Work request: Write out exactly what each line says, starting with the first line below and ending on the one with "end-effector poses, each".
== Segment start ==
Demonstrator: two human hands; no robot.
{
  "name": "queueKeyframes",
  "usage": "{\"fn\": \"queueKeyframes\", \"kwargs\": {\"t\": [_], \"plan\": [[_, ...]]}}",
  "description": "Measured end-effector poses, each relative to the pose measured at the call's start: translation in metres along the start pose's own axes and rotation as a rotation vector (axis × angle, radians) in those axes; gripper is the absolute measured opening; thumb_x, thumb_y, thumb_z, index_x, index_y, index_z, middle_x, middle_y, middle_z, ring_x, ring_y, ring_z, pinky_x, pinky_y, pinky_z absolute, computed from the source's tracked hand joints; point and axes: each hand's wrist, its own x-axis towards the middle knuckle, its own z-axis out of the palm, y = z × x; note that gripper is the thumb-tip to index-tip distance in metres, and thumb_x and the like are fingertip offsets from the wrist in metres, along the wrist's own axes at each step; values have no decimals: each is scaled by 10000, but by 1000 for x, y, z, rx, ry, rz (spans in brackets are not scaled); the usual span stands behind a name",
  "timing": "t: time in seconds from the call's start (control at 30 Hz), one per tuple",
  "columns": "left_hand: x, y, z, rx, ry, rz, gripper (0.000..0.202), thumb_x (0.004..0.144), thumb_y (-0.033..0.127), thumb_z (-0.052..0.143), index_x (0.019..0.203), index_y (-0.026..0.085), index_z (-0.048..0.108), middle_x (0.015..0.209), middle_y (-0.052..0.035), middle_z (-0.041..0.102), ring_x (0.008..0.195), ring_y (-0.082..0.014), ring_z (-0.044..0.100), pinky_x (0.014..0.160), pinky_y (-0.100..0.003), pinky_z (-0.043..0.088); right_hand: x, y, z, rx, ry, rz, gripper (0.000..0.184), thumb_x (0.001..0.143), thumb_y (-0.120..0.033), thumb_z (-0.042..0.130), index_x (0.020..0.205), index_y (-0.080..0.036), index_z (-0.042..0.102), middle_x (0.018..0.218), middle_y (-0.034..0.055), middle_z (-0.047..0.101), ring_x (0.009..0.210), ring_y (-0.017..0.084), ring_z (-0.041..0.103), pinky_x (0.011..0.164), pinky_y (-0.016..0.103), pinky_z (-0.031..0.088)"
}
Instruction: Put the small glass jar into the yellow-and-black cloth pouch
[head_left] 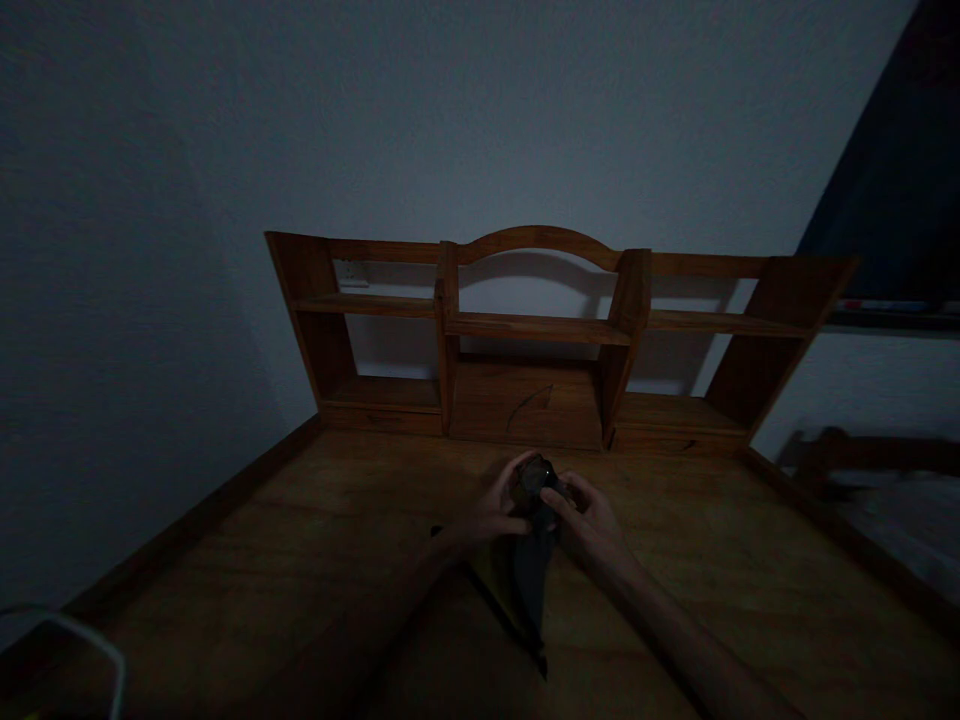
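Observation:
Both hands meet above the middle of the wooden desk (360, 540). My left hand (501, 505) is closed around the left side of a dark, glossy thing with a rounded, lens-like face (534, 474), which looks like sunglasses. On its right side, my right hand (585, 508) has the thumb pressed against the front and the fingers curled behind. A grey cloth (531, 575) hangs down from between the hands. Beside the cloth, partly behind my left wrist, is a dark yellowish piece with a black edge (504, 610). Dim light hides its kind.
A wooden shelf unit (536, 327) stands along the desk's back edge against the wall. A white cable or thin bar (90, 635) bends at the lower left. Raised rims (225, 490) border the desk sides. Past the right rim is a dark wooden frame (885, 455).

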Motion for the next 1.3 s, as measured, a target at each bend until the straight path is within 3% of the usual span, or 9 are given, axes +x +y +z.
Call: {"fn": "queueKeyframes", "kwargs": {"t": [0.13,0.27,0.37,0.5,0.6,0.77,0.93,1.13,1.3], "plan": [[4,-2,-5,34,32,52,854,599,85,759,1378,281,470,1431,-77,497,1359,-302,425,1143,-454,332,1,1,-1,4,-4,12,300,756,-463,770,807,-199,639,722,-6,554,641,137,510,498,211,444],[8,-7,-10,46,118,37,680,657,113,636,1316,250,542,1369,-71,566,1320,-303,471,1146,-475,312,1,4,0,26,-25,25,290,759,-453,767,786,-200,627,708,-13,544,621,128,501,483,204,437],[8,-9,-10,45,164,15,598,701,183,563,1297,224,570,1344,-66,593,1313,-303,478,1153,-476,298,0,5,1,14,-4,30,299,757,-462,764,782,-203,616,712,-18,540,633,133,504,493,210,432],[6,-5,-3,19,172,33,537,829,338,509,1349,205,529,1367,-69,579,1310,-284,485,1139,-439,333,-1,4,3,-164,-1,-14,286,768,-458,753,800,-199,636,742,-6,567,681,156,535,566,245,449],[4,-1,4,34,229,41,465,901,451,462,1273,203,588,1317,-75,611,1261,-263,525,1121,-413,364,-4,2,5,-295,-32,-87,247,792,-438,735,814,-208,647,777,5,602,740,181,562,637,270,455],[0,0,8,176,280,57,514,892,582,492,1239,215,583,1287,-78,603,1238,-254,520,1119,-419,352,-9,0,8,-458,-49,-244,206,780,-403,756,808,-231,647,818,16,634,787,207,582,697,296,455],[-3,2,8,303,332,55,467,897,566,503,1224,237,569,1251,-62,601,1203,-234,531,1093,-388,369,-14,3,10,-519,-102,-367,177,805,-365,745,933,-260,682,915,50,677,844,245,627,743,334,481],[-5,12,15,344,458,31,417,925,559,436,1099,227,618,1124,-36,655,1123,-219,571,1063,-363,390,-18,6,12,-550,-145,-416,232,846,-320,708,1073,-279,688,988,69,689,910,259,650,789,360,513],[-9,2,7,294,564,29,437,893,568,477,1119,227,631,1176,-63,652,1175,-267,551,1101,-417,352,-19,4,13,-578,-204,-451,293,876,-280,672,1168,-293,667,1074,83,692,986,268,656,850,392,532]]}}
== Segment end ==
Solution to this exercise:
Demonstrator: two human hands; no robot.
{
  "name": "queueKeyframes",
  "usage": "{\"fn\": \"queueKeyframes\", \"kwargs\": {\"t\": [_], \"plan\": [[_, ...]]}}",
  "description": "Measured end-effector poses, each relative to the pose measured at the call's start: translation in metres along the start pose's own axes and rotation as a rotation vector (axis × angle, radians) in those axes; gripper is the absolute measured opening; thumb_x, thumb_y, thumb_z, index_x, index_y, index_z, middle_x, middle_y, middle_z, ring_x, ring_y, ring_z, pinky_x, pinky_y, pinky_z absolute, computed from the source's tracked hand joints; point and axes: each hand's wrist, its own x-axis towards the middle knuckle, its own z-axis out of the palm, y = z × x; note that gripper is the thumb-tip to index-tip distance in metres, and thumb_x and the like are fingertip offsets from the wrist in metres, along the wrist's own axes at each step; values have no decimals: each is scaled by 10000, but by 1000 for x, y, z, rx, ry, rz (spans in brackets are not scaled); the usual span stands behind a name",

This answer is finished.